Start of Block
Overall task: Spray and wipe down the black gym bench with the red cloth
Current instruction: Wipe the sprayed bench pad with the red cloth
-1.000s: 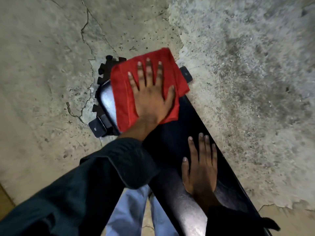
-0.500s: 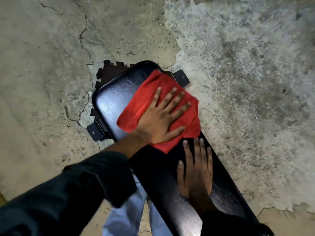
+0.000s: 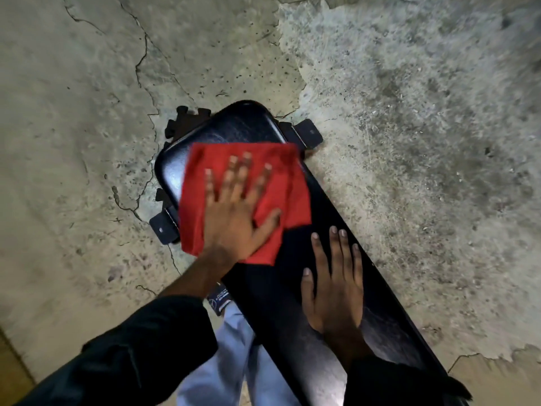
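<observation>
Left hand (image 3: 234, 221) lies flat, fingers spread, pressing the red cloth (image 3: 281, 183) onto the far end of the black bench (image 3: 272, 303); hand and cloth are motion-blurred. Cloth is opened out, crumpled at the edges, overhanging the bench's left side. Right hand (image 3: 333, 291) rests flat, fingers straight, on the glossy pad just beside the cloth, over cracked concrete floor (image 3: 409, 142).

Single head-worn view, aimed forward and steeply down.

Taken from above the near end of the bench (image 3: 292, 288), looking along its length toward the far rounded end, close enough for both forearms to enter from the bottom edge. Wide angle, with cracked concrete floor (image 3: 409, 142) filling every side of the frame. Slightly blurred around the left hand (image 3: 234, 218). No second view for overlap.
</observation>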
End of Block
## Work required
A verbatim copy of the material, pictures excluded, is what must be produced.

## Solution for this task
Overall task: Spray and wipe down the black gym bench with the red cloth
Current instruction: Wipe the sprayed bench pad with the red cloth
-1.000s: 
-0.500s: 
+0.000s: 
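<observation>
Left hand (image 3: 234, 221) lies flat, fingers spread, pressing the red cloth (image 3: 281, 183) onto the far end of the black bench (image 3: 272, 303); hand and cloth are motion-blurred. Cloth is opened out, crumpled at the edges, overhanging the bench's left side. Right hand (image 3: 333, 291) rests flat, fingers straight, on the glossy pad just beside the cloth, over cracked concrete floor (image 3: 409, 142).

Single head-worn view, aimed forward and steeply down.

Taken from above the near end of the bench (image 3: 292, 288), looking along its length toward the far rounded end, close enough for both forearms to enter from the bottom edge. Wide angle, with cracked concrete floor (image 3: 409, 142) filling every side of the frame. Slightly blurred around the left hand (image 3: 234, 218). No second view for overlap.
</observation>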

The exercise calls for nothing further.